Dataset extract |
^^^^^^^^^^^^^^^^

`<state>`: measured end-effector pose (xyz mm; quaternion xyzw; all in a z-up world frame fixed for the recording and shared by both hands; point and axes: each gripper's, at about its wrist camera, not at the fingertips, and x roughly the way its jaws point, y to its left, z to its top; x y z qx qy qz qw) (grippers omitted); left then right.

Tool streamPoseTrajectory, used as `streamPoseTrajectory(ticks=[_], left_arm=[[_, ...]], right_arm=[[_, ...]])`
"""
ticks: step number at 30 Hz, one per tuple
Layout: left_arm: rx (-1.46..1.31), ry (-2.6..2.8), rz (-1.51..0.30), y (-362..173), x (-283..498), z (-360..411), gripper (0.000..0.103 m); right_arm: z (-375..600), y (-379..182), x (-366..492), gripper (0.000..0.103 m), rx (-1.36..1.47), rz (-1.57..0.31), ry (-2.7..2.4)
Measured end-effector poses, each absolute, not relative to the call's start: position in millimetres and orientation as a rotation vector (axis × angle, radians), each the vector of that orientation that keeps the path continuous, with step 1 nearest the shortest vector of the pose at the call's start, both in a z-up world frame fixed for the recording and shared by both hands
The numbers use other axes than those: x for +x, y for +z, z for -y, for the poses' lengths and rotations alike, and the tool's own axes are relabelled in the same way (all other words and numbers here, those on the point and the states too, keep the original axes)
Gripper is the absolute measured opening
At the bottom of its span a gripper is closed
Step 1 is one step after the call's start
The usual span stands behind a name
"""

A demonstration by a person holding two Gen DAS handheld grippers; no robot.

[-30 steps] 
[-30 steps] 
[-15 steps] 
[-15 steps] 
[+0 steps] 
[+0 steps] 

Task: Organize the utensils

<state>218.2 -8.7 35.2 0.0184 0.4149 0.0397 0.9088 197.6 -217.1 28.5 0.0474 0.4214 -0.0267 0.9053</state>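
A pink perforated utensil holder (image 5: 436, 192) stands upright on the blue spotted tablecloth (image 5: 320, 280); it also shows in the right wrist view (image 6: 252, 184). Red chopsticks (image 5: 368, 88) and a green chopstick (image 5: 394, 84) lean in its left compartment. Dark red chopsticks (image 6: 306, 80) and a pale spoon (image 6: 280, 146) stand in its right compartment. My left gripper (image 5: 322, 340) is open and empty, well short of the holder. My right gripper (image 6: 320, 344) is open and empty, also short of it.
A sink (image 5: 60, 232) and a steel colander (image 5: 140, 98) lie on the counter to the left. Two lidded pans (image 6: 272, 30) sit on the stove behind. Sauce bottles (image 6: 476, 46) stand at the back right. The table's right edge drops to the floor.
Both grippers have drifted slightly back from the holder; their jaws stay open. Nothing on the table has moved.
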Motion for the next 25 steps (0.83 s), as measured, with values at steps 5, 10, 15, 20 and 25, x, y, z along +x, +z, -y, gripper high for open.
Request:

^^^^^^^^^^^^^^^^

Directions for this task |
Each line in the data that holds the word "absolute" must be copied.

Solution |
Measured end-effector poses, each absolute, not relative to the call's start: position in millimetres and orientation as a rotation vector (axis × angle, radians), each the vector of that orientation that keeps the path continuous, with step 1 nearest the shortest vector of the pose at the call's start, both in a z-up world frame fixed for the recording and shared by both hands
Gripper is the absolute measured opening

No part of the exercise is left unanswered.